The Georgian office of the American National Democratic Institute (NDI) says that the larger number of Georgians want to see the country in the EU and NATO. However, many of them believe that the country is not ready for membership.
NDI polls reveal 77% of Georgians would like to join the EU, 74% NATO
By Gvantsa Gabekhadze
Tuesday, May 21
A total of 77 percent of 2,927 surveyed people around Georgia (excluding the Russian-occupied Abkhazia and Tskhinvali regions) approve joining the EU, with 56 percent strongly approving.
“If the country held a referendum on membership tomorrow, 68 percent would vote for and only 14 percent against,” the NDI Georgia reported on Monday.
Those who support EU membership identify economic growth, security, and jobs as the primary reasons for their approval.
Of the 13 percent who disapprove the EU membership, 39 percent cite conflict with Russia, 31 percent the desire for closer ties with Russia, and 19 percent the belief that the EU threatens Georgian culture as the top three reasons for disapproval.
“41 percent of all Georgians, regardless of position on EU membership, believe the EU threatens Georgian values. A majority of Georgians also believes that joining the EU would benefit many groups in the country, including farmers, students, persons who are unemployed, and ethnic, religious, and sexual minorities, and improve the quality of education, affordability of healthcare, and Georgia’s security, among other issues,” the survey reads.
Support for NATO membership also stands steadily at 74 percent, with 55 percent of citizens strongly approving membership.
“However, in Armenian settlements, half (49 percent) the population disapproves of membership, and only 28 percent approves the EU. While support for NATO membership is also low in Azeri settlements, it is not due to disapproval but rather very high ‘don’t know’ responses, at 41 percent,” the survey says.

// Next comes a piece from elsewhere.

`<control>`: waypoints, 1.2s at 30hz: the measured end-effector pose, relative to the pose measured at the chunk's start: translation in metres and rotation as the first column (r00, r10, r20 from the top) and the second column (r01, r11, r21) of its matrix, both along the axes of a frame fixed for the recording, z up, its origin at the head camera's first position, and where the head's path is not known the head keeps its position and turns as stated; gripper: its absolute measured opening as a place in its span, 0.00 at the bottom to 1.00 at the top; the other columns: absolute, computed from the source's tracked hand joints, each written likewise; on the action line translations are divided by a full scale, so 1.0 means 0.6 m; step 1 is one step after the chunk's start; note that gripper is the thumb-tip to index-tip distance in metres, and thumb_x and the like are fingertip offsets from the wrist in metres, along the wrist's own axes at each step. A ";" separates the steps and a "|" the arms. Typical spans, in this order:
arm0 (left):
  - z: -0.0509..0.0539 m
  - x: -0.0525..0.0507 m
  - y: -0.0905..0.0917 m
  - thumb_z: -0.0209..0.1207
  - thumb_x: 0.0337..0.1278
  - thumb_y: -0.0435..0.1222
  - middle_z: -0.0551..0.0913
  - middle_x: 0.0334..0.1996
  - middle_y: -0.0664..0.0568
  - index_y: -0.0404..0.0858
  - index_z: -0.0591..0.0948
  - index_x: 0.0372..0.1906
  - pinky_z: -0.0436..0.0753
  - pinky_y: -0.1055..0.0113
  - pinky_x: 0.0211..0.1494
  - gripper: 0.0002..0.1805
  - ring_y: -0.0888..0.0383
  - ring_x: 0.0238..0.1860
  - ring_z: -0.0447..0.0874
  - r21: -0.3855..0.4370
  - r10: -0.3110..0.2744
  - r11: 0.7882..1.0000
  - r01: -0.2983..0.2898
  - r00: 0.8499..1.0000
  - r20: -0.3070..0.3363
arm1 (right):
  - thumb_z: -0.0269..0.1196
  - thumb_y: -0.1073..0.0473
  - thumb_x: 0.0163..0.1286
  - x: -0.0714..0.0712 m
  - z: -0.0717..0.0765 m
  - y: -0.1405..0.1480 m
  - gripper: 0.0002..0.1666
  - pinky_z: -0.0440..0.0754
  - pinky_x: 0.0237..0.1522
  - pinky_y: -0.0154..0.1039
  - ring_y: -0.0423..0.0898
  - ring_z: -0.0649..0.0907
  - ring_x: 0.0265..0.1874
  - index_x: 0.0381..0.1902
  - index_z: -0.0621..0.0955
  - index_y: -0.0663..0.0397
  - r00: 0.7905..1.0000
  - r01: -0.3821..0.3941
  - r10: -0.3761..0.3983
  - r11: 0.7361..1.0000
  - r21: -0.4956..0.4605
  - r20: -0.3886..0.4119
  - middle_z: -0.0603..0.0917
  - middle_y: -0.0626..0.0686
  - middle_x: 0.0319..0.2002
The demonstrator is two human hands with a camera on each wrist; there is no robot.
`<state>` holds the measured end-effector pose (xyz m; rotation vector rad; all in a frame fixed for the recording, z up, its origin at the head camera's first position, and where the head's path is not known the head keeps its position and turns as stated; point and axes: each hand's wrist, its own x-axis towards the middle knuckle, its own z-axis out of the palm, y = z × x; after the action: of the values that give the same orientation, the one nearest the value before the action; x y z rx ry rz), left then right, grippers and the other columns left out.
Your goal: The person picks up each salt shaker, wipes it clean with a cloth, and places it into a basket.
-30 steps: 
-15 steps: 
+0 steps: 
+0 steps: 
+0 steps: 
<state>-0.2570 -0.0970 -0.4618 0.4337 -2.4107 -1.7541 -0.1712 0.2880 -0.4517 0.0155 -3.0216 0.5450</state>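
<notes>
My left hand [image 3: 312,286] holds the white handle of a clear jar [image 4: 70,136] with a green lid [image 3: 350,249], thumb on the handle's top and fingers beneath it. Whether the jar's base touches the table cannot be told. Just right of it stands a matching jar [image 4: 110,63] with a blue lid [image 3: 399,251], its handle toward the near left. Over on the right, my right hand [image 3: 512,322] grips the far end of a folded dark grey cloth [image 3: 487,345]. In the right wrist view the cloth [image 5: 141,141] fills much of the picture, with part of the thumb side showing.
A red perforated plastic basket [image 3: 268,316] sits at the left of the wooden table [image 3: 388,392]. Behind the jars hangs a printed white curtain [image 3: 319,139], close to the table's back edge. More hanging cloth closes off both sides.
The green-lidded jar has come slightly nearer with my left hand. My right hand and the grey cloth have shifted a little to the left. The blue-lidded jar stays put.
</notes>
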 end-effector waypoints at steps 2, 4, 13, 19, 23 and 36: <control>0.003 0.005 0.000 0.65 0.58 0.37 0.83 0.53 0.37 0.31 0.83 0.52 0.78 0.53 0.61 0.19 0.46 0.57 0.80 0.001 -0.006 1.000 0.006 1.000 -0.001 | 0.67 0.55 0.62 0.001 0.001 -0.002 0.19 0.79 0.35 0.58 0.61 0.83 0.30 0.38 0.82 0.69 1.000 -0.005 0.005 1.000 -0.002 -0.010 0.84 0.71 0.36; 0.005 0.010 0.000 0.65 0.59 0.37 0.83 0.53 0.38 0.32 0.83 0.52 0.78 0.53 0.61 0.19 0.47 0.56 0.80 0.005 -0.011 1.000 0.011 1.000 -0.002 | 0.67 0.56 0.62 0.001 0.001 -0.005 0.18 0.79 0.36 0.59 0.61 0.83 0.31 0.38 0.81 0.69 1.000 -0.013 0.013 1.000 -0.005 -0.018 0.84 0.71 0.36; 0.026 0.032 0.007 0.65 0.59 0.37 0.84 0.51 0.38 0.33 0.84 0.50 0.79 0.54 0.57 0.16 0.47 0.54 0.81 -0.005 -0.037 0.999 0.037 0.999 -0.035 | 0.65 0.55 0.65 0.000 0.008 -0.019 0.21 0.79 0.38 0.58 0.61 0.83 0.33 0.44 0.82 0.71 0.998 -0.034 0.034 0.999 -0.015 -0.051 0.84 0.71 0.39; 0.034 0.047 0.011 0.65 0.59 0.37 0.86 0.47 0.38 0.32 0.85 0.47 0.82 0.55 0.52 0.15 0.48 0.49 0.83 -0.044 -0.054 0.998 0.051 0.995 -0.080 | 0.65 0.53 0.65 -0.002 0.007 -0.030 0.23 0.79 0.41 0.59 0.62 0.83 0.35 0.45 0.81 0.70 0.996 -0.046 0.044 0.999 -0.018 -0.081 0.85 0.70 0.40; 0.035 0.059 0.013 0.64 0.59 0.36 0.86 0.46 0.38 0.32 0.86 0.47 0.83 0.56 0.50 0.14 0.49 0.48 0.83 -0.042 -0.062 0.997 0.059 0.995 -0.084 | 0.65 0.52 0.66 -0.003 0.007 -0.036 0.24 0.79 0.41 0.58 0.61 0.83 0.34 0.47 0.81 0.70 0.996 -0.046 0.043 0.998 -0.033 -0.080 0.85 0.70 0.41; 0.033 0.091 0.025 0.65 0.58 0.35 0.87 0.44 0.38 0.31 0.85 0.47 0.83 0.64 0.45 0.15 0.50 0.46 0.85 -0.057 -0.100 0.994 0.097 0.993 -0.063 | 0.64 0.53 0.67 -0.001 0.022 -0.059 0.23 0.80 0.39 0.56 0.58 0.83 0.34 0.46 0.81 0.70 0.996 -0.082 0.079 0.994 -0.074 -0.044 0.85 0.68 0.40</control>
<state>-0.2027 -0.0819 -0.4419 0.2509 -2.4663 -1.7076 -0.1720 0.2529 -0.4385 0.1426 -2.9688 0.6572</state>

A majority of Georgians believes Russia is the biggest security threat to the country, with 31 percent naming Russian military aggression, 11 percent occupation, and 10 percent Russian propaganda.
“This was less true, however, in Armenian and Azerbaijani settlements, where only three percent and eight percent, respectively, view Russian military aggression as a threat. Pluralities also believe Russia harms the economy (43 percent), politics (45 percent), and security (47 percent),” NDI Georgia says.
Despite support for membership, according to the polls, the majority of Georgians does not believe the country is ready for EU membership (59 percent) or NATO membership (55 percent).
The factors holding Georgia back from EU membership are territorial conflicts (36 percent), Russia (20 percent), and lack of democracy (15 percent).
Similar reasons were given for delays in NATO membership. Respondents listed the occupied territories (42 percent), Russia (47 percent), and lack of democracy (12 percent).
“While EU support is still very strong in Georgia, it’s important to be mindful of the widespread belief that the Union poses a threat to Georgian culture and values. Those who want to deepen domestic support for the EU need to explain membership and its goals better,” said Laura Thornton, NDI Global Associate.
“About NATO, it is interesting to learn how differently this issue is perceived in Armenian and Azerbaijani settlements. While Armenians actively disapprove of membership, people in Azerbaijani settlements lack adequate information. Different approaches are therefore required when communicating in these areas, and more needs to be done to reach Azerbaijani communities,” she stated.
The polls were financed by the UK government and carried out by the CRRC Georgia.